EXERCISE BRIEF -
Every line below containing the word "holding" should be found and copied.

DATA -
☆ ☆ ☆ ☆ ☆

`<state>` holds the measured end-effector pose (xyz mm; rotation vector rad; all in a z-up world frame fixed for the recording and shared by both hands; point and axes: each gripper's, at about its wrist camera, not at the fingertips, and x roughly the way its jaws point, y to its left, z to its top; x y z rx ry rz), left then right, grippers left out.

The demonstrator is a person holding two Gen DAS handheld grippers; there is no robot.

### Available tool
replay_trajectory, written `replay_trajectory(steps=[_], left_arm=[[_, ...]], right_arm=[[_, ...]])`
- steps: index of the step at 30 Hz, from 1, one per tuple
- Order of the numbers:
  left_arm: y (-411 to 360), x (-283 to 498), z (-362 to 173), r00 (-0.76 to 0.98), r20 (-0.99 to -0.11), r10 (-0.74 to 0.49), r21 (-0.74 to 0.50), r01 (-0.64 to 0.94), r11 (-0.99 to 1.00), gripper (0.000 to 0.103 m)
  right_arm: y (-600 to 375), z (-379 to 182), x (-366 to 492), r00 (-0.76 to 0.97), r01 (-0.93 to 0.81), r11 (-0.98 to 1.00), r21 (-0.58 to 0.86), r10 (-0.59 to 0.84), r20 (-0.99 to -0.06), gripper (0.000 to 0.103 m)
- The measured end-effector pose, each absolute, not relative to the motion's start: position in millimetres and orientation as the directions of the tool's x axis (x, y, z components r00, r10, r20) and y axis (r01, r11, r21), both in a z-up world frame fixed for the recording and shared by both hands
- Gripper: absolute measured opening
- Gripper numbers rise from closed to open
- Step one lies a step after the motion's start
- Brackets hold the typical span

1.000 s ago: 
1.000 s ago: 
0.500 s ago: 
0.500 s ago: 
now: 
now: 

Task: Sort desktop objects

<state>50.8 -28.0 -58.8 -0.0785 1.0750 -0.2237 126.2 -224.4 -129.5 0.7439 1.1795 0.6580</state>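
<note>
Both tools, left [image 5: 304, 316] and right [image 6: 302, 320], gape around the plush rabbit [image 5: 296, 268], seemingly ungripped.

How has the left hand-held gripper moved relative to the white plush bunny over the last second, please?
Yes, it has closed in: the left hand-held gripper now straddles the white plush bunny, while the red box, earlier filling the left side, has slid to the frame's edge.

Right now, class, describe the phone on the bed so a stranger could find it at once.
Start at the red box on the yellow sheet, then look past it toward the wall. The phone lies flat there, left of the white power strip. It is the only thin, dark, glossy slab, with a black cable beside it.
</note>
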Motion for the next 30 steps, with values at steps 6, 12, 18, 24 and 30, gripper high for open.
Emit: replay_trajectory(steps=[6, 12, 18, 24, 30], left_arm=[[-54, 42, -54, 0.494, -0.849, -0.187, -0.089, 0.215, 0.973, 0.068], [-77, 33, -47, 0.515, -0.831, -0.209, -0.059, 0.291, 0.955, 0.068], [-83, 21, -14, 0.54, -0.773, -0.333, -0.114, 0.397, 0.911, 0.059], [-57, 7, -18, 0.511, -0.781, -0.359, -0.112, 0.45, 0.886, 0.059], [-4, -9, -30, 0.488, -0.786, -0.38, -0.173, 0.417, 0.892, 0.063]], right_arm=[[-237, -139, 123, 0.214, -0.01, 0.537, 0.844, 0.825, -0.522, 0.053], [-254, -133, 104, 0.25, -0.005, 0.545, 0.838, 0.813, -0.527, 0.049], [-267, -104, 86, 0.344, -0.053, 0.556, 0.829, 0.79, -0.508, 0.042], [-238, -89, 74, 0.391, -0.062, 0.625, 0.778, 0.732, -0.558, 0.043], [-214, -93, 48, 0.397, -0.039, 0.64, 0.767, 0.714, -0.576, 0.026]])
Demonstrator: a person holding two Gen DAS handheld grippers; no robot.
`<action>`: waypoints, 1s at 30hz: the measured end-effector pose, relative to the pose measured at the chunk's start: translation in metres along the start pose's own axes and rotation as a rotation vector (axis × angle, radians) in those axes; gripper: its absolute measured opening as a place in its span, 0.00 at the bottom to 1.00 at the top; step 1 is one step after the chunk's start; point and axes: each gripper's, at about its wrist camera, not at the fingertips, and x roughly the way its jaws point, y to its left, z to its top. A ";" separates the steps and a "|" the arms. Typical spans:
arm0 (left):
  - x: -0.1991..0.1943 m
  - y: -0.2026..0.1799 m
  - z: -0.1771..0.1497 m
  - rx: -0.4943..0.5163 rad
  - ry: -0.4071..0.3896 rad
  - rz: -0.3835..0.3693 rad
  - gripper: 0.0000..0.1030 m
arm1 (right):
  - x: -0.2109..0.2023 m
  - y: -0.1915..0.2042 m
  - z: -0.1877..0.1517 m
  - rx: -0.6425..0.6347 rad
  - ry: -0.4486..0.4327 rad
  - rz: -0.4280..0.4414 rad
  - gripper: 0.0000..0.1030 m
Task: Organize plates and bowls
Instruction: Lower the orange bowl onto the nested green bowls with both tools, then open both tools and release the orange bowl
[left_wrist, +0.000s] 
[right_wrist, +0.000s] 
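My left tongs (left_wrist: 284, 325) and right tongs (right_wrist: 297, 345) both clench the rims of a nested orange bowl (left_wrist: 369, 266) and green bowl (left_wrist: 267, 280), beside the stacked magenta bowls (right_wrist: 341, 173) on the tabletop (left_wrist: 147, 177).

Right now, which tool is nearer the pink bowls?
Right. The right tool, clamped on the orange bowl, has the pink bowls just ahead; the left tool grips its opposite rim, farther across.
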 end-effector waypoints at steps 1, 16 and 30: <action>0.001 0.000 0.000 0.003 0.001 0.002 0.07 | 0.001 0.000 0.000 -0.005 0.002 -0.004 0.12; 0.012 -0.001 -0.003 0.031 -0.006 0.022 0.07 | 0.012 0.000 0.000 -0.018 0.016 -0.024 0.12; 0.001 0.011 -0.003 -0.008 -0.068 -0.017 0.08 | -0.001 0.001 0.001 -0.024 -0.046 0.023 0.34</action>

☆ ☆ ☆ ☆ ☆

ANSWER SPACE -
The demonstrator is a person holding two Gen DAS handheld grippers; there is no robot.
Demonstrator: a person holding two Gen DAS handheld grippers; no robot.

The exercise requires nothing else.